Authors: M. Dolores Ruiz; Maria J. Martin-Bautista; Daniel Sánchez; Maria-Amparo Vila; Miguel Delgado

Addresses: Department of Computer Science and A.I., CITIC-UGR, University of Granada, C/ Periodista Rafael Gómez, Granada, Spain ' Department of Computer Science and A.I., CITIC-UGR, University of Granada, C/ Periodista Rafael Gómez, Granada, Spain ' Department of Computer Science and A.I., CITIC-UGR, University of Granada, C/ Periodista Rafael Gómez, Granada, Spain; European Centre for Soft Computing, C/ Gonzalo Gutiérrez Quirós, Mieres, Spain ' Department of Computer Science and A.I., CITIC-UGR, University of Granada, C/ Periodista Rafael Gómez, Granada, Spain ' Department of Computer Science and A.I., CITIC-UGR, University of Granada, C/ Periodista Rafael Gómez, Granada, Spain

Abstract: Data mining techniques are a very important tool for extracting useful knowledge from databases.
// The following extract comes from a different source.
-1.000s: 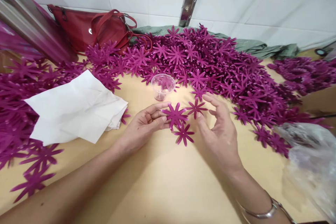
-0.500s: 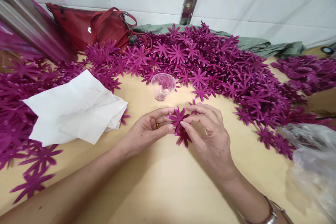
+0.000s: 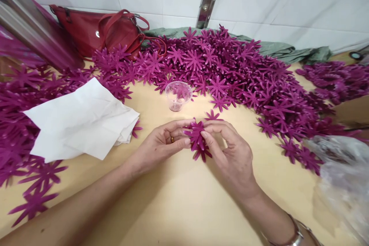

Recently, some approaches have been developed for mining novel kinds of useful information, such as anomalous rules. These kinds of rules are a good technique for the recognition of normal and anomalous behaviour, that can be of interest in several area domains such as security systems, financial data analysis, network traffic flow, etc. The aim of this paper is to propose an association rule mining process for extracting the common and anomalous patterns in data that is affected by some kind of imprecision or uncertainty, obtaining information that will be meaningful and interesting for the user. This is done by mining fuzzy anomalous rules. We present a new approach for mining such rules, and we apply it to the case of detecting normal and anomalous patterns on credit data.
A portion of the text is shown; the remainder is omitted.